§ **WHAT TO PRODUCE**
Every line of the data below must be output exactly, with images left out.

----- GIVEN INFORMATION -----

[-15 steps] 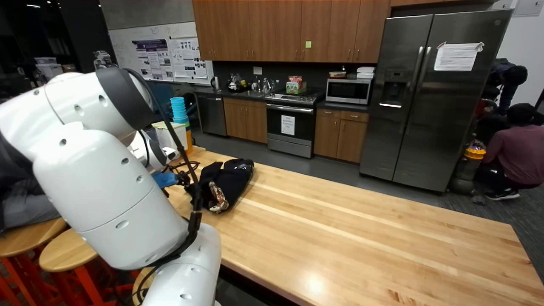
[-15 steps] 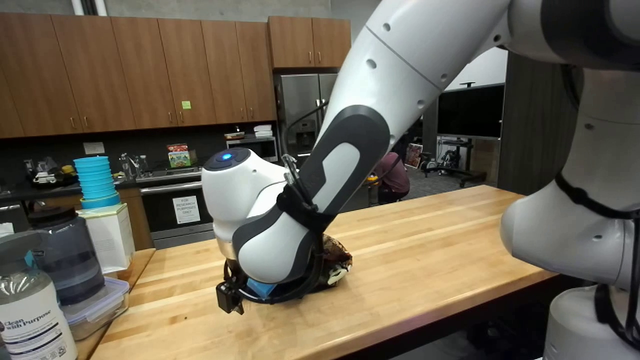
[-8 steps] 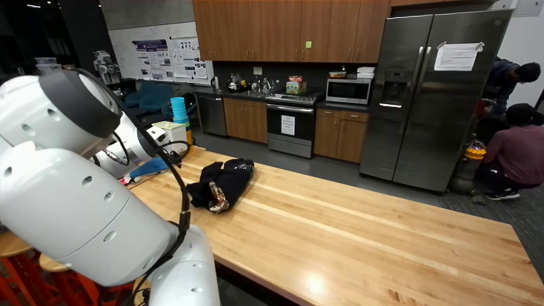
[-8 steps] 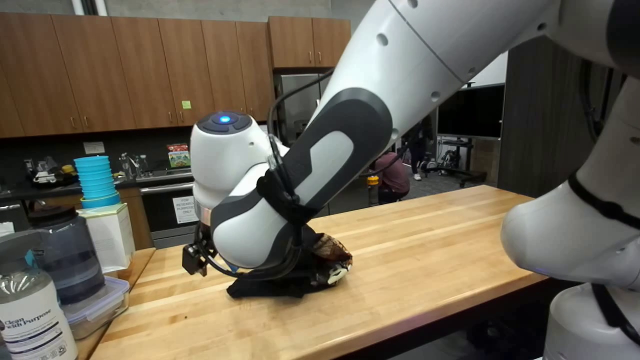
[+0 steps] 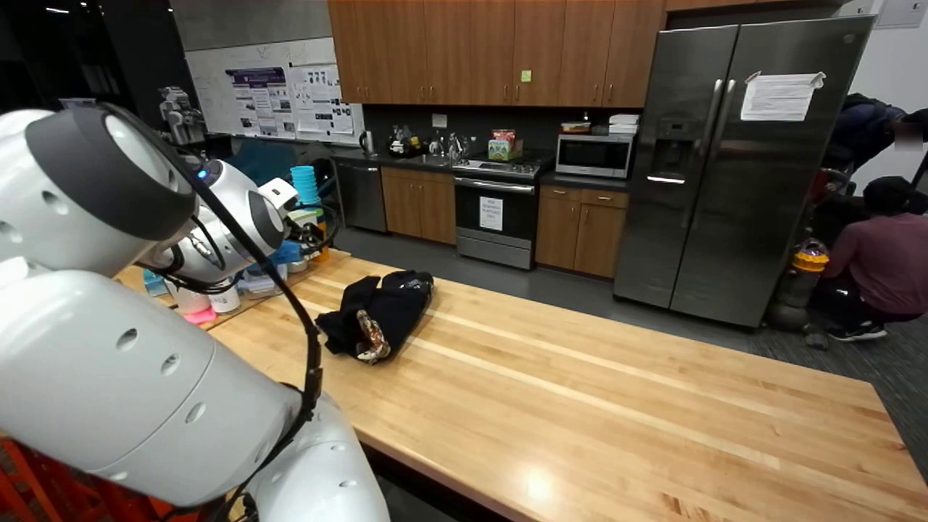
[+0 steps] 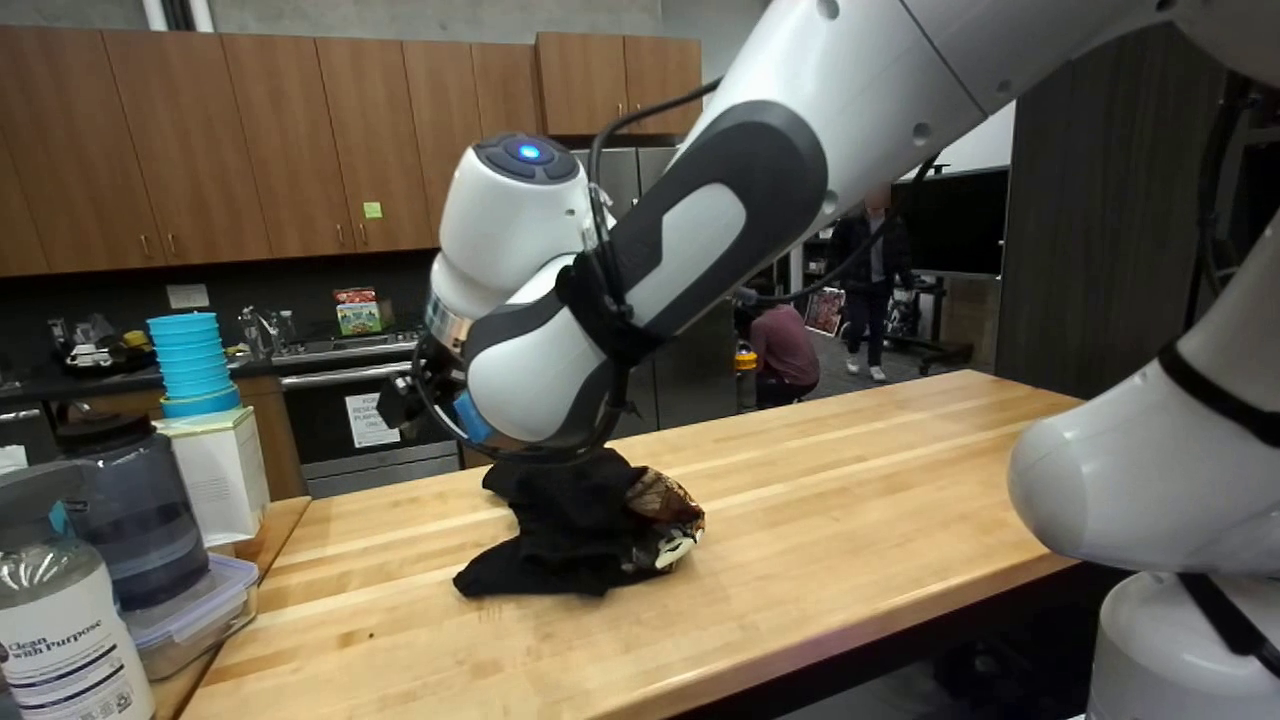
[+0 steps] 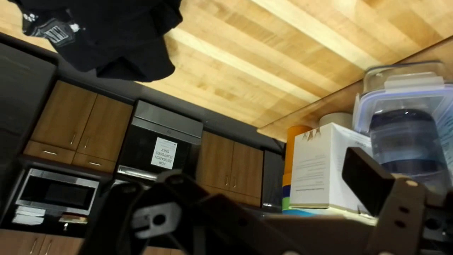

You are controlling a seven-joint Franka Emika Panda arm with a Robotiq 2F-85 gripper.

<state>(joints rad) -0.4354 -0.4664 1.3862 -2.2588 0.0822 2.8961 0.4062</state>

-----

§ **TASK RESPONSE**
[-15 steps] 
[-15 steps] 
[-8 steps] 
[-8 steps] 
[+0 steps] 
[+0 steps] 
[+0 steps] 

You are controlling a seven-joint Franka Emika Panda arm with a Robotiq 2F-85 gripper.

<state>(joints rad) -0.4354 -0.4664 1.3862 -2.2588 0.0822 2.8961 0.4062</state>

This answer is now complete.